Une nouvelle Ukraine est née, il y a un an, sur le Maïdan. Et l’esprit qui animait ses centaines de milliers de manifestants est, aujourd’hui, plus fort que jamais.
Cette nouvelle Ukraine est l’exact contraire de l’Ukraine d’hier, minée par la corruption et démoralisée. C’est une expérience rare de démocratie participative et de construction d’une nation par ses citoyens eux-mêmes. C’est une belle et noble aventure menée par un peuple rassemblé dans le projet commun de s’ouvrir à la modernité, à la démocratie, à l’Europe. Et c’est, jusqu’au sommet de l’Etat, le bel exemple donné par des hommes et des femmes d’exception qui n’ont pas craint, telle Natalie Jaresko, la nouvelle ministre des Finances, de renoncer à de brillantes carrières personnelles pour se vouer, corps et âme, au sauvetage d’un pays qui a payé au prix fort – celui des pires épreuves, parfois du sang – sa volonté de s’arrimer à l’Europe.
Le problème, c’est que cette nouvelle Ukraine est menacée, comme dans toutes les révolutions, par les tenants de l’Ukraine d’hier.

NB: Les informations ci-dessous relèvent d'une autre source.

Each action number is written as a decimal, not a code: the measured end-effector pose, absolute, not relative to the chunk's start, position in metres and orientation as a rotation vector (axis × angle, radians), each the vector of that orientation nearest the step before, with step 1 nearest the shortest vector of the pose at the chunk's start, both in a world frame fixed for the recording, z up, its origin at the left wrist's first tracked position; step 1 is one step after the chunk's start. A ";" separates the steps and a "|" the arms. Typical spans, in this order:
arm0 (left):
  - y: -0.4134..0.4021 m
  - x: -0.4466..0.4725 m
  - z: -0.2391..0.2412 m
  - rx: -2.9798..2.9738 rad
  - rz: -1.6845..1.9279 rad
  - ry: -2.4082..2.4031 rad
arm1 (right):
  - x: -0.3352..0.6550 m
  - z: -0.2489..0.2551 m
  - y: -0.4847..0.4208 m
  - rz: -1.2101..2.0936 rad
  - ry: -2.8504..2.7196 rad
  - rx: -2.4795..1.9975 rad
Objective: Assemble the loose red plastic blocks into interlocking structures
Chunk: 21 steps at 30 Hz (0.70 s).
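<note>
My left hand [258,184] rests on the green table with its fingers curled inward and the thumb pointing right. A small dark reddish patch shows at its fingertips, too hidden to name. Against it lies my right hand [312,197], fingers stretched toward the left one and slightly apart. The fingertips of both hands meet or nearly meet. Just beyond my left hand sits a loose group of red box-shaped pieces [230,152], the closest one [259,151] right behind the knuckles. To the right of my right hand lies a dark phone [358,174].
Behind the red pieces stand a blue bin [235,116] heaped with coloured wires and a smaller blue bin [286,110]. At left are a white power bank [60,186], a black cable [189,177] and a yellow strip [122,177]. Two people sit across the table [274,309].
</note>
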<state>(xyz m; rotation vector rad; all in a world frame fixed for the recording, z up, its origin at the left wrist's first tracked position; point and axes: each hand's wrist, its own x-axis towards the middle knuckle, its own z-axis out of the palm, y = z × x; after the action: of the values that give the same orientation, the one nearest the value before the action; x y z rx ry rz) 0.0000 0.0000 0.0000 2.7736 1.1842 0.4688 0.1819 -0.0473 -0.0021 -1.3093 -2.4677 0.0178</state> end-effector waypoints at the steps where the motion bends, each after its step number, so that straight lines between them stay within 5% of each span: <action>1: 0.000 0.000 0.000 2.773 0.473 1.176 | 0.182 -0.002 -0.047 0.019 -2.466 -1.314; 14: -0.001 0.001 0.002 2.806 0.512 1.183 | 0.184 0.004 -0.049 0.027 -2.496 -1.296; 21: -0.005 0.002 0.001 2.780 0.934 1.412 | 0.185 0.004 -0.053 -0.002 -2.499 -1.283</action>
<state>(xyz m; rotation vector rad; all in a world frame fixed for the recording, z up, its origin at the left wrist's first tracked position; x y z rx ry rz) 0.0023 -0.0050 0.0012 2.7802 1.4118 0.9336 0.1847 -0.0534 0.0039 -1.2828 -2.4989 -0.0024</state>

Le problème, c’est que les réformes engagées, la mise en place d’une société ouverte fondée sur le système des check and balances, la volonté de rupture avec la culture post-soviétique, le dirigisme d’Etat, la corruption généralisée et l’oligarchisme prédateur sont bloquées, comme toujours et comme, par exemple, dans la Géorgie de Saakachvili, par les réflexes, les habitudes et les intérêts du passé. Et le problème c’est, surtout, la fuite en avant de la Russie qui, à l’heure où nous écrivons ces lignes, accroît son offensive sur le double terrain où se jouent désormais les guerres.
Le terrain militaire avec, sur les frontières de l’Est et, en direction, désormais, de Debaltsevo, Marioupol et Avdeevka, l’escalade des combats et des provocations des séparatistes prorusses.
Et le terrain financer, où des signes nombreux et concordants indiquent qu’un Poutine affaibli par le double effet des sanctions et de la baisse des prix du pétrole est bien décidé à contre-attaquer sur le même terrain et à tenter de mettre à genoux le gouvernement de monsieur Porochenko. Les démocraties, face à cela, sont, comme d’habitude, lentes à répondre
Et cette association de démocraties qu’est l’Union européenne est, comme il se doit, plus lente encore.
Or beaucoup dépend de ce qui se passera dans les semaines, pour ne pas dire les jours, qui viennent.
Ou bien les dirigeants européens persistent dans leur inquiétante prudence et, alors, non seulement Poutine poursuivra sa double agression, mais il arguera que les problèmes rencontrés par sa propre économie sont dus à l’hostilité de l’Ouest et gagnera ainsi sur tous les tableaux à la fois. Ou bien les dirigeants européens se rangent derrière Kiev ; ils exhortent les institutions financières internationales à voler au secours de ce pays de 45 millions d’habitants qui, tandis qu’il semble toucher le fond, demeure politiquement et moralement debout ; ils obtiennent que tel fonds d’aide, en principe réservé aux peuples de l’Union, soit étendu à ces Européens de cœur et d’adoption que sont les Ukrainiens ; et alors Vladimir Poutine sera forcé de mettre un terme à son agression ; l’Ukraine pourra reprendre sa longue et difficile marche en avant vers les réformes ; et la responsabilité du désastre économique qui menace la Russie elle-même incombera clairement aux aventuriers qui la dirigent.
D’un côté, l’abandon de l’Ukraine : ce serait une perte terrible, peut-être mortelle, pour une Europe qui aurait laissé la Russie diviser et régner. De l’autre, une mobilisation politique, économique et, à très court terme, financière des démocraties en direction d’un pays qui a foi en nos valeurs et qui, par sa foi même, les renforce : et l’Ukraine vivra ; et l’Ukraine l’emportera ; et peut-être même – qui sait ? – le peuple russe prendra-t-il modèle sur la nouvelle Ukraine pour s’engager, à son tour, sur le chemin de la démocratie et des réformes. Les heures à venir seront cruciales. L’Europe est à la croisée des chemins et de son destin.